Truly, truly, I say to you, when you were young, you used to dress yourself and walk wherever you wanted, but when you are old, you will stretch out your hands, and another will dress you and carry you where you do not want to go.” (This he said to show by what kind of death he was to glorify God.) And after saying this he said to him, “Follow me.”

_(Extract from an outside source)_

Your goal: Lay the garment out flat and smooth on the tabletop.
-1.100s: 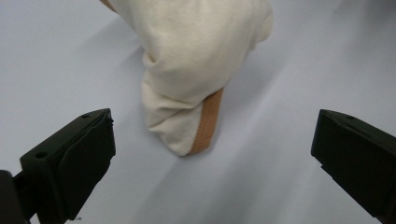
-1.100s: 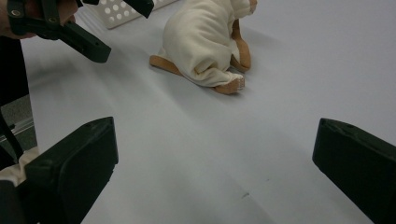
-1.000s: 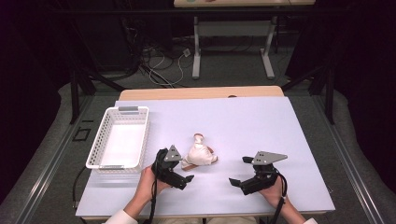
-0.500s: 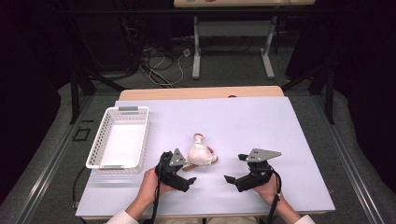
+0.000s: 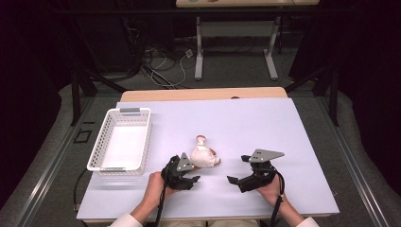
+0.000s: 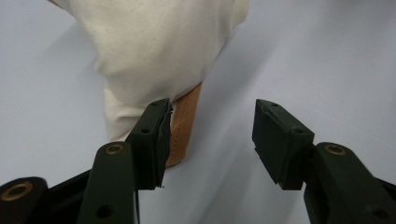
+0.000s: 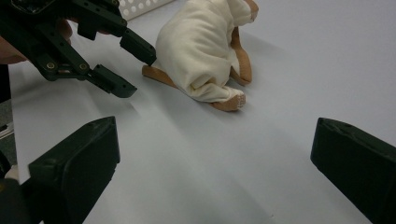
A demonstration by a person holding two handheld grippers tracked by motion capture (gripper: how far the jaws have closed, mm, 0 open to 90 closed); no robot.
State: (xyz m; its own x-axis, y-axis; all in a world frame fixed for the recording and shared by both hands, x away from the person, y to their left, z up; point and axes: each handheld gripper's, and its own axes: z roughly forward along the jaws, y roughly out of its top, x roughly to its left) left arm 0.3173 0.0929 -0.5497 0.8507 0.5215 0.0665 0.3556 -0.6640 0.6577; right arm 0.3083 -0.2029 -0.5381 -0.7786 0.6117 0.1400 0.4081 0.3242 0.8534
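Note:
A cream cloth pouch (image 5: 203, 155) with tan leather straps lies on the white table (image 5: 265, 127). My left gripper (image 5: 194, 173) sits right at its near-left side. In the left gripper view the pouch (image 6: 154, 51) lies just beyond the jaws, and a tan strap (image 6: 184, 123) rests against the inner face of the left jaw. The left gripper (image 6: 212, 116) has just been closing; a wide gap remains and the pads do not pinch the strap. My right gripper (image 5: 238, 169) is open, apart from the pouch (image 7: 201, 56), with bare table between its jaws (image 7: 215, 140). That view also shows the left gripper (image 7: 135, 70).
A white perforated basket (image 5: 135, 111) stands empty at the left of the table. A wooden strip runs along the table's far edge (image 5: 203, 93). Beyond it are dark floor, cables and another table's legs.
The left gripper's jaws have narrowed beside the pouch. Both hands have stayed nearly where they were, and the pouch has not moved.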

Peter turned and saw the disciple whom Jesus loved (John) following them…When Peter saw him, he said to Jesus, “Lord, what about this man?” Jesus said to him, “If it is my will that he remain until I come, what is that to you? You follow me!” John 21:18-22 ESV
In the past, when I’ve thought about this exchange Jesus had with Peter and John, Jesus’ words haven’t seemed like prophecy…but now I see they were. In contrast, Old Testament prophecies most often addressed entire nations rather than individuals. Jacob’s prophecies in Genesis 49 about the character qualities of each of his sons (who had already become tribes) may have been a notable exception.

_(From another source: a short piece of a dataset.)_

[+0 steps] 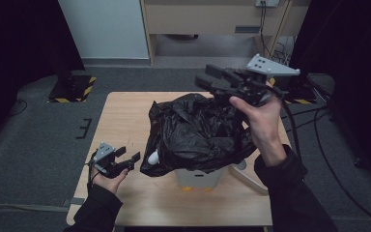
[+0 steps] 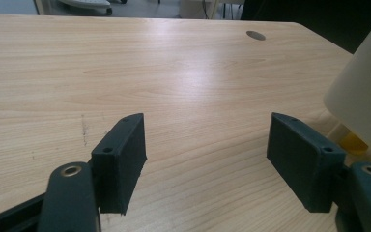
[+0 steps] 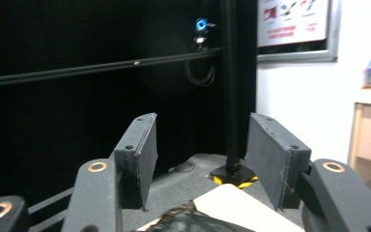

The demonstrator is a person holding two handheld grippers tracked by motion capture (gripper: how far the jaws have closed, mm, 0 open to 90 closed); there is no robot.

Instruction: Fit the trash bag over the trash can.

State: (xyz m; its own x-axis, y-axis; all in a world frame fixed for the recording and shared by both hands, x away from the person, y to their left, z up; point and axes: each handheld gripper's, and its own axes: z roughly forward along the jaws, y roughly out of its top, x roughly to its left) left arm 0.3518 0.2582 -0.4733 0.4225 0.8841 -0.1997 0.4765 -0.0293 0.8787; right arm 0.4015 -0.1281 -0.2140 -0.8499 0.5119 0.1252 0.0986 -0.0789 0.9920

Those of us brought up in Western cultures heavily influenced by Christianity, have come to value Jesus’ inclination toward an individual calling as illustrated in John 21. However, human ideas of individual calling sometimes lead to thoughts of self determination that lead us astray. Some popular phrases that reflect those ideas are:
“The sky’s the limit!”
“You control your own destiny.”
“Follow your dreams.”
“My Bucket List” (my list of exciting things to cram in before I kick the bucket)

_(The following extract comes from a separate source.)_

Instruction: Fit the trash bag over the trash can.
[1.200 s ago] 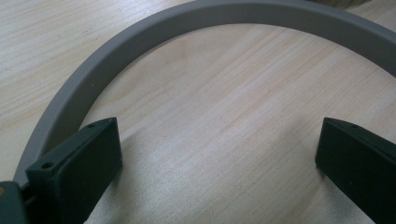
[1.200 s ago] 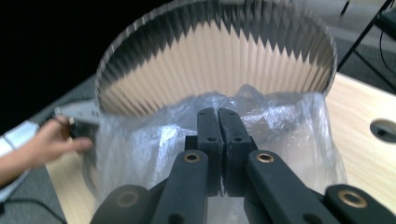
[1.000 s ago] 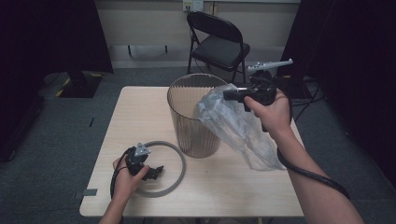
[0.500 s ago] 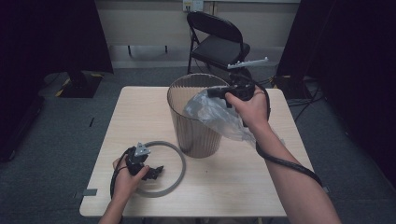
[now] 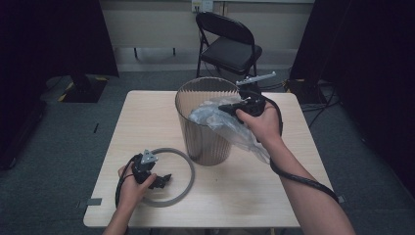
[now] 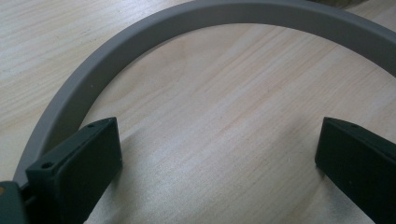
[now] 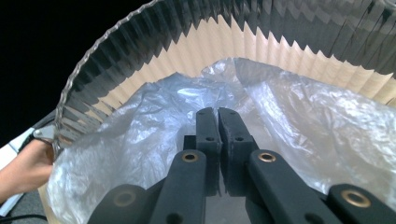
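Pale wood-grain counter (image 5: 147, 112) on grey carpet; black folding chair (image 5: 229, 46) beyond far edge, dark curtains at both sides.

Since a second ago: right tongs (image 5: 226, 106) lowered and shifted left from beside the bin to over its far-right rim; clear crinkled plastic bag (image 5: 230, 128) carried along, its top now at the bin mouth. Left tongs (image 5: 165, 180) unmoved.

Ribbed, smoky translucent waste bin (image 5: 203, 127) upright at counter centre, mouth up. Bag pinched between nearly shut right tongs (image 7: 218, 122); long axis slanted, upper end over the rim, lower end trailing near-right outside the bin wall.

Left tongs wide, holding nothing, resting at near left across flat grey plastic ring (image 6: 140, 37) lying on counter.
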Motion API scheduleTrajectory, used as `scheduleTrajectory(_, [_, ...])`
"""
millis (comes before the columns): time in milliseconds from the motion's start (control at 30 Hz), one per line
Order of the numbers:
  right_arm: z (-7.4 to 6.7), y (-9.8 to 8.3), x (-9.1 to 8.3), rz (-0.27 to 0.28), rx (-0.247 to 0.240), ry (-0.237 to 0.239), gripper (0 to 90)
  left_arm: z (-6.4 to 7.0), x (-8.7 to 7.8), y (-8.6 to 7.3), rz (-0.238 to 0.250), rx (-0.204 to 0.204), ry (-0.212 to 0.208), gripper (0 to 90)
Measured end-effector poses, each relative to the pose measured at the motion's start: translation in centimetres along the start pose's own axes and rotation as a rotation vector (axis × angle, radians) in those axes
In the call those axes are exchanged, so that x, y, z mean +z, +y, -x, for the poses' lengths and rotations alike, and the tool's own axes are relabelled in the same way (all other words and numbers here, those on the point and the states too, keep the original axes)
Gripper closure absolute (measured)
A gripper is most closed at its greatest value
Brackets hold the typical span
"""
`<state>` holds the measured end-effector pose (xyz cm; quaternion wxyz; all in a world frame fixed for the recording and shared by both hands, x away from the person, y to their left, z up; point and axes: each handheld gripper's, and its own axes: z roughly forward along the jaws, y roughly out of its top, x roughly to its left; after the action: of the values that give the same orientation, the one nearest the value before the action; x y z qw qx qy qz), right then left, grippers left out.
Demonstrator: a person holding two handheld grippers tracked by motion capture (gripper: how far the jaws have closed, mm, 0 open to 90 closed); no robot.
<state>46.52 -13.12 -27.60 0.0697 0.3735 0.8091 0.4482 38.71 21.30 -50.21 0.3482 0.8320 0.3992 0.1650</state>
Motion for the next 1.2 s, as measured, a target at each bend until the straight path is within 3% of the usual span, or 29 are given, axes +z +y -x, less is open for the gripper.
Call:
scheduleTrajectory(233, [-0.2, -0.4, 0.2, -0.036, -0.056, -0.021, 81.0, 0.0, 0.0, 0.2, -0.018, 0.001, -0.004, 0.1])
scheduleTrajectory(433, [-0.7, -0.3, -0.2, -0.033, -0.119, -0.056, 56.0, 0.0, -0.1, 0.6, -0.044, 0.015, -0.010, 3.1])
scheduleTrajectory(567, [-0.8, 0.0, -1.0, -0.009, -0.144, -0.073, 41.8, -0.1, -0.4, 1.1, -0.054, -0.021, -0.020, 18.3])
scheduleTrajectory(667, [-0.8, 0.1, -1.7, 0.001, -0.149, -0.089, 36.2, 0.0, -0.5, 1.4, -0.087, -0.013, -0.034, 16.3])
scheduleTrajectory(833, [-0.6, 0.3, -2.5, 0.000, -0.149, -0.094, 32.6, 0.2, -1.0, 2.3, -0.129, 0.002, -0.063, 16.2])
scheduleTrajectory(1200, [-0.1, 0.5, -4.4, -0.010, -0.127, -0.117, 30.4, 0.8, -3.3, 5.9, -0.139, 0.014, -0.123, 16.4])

Such slogans are the lingua franca of those at the pinnacle of worldly success and notoriety. Formulas for replicating their temporal bliss abound in books, motivational seminars, blogs, tours involving activities promising an adrenaline high, etc. But Jesus’ words to Peter, and indirectly to John, hone in on another perspective:
“You follow me!”
…and Jesus emphasized that following Him entails individual pathways to glorify God.
(This he said to show by what kind of death he was to glorify God.) John 21:19a ESV
Does this mean Jesus’ calling to each of us is so individualized we should never listen to others, even another Jesus follower? Let’s look at what the Apostle Paul said to the believers in Corinth:
…whatever you do, do all to the glory of God. (I Corinthians 10:31b)
Be imitators of me, as I am of Christ. (I Corinthians 11:1)
We know Paul suffered immense persecution in his individual calling, but also brought incredible notoriety (or glory) to the name of Jesus. Peter and John also suffered a great deal of persecution in bringing glory to the name of Jesus. There’s a pattern here.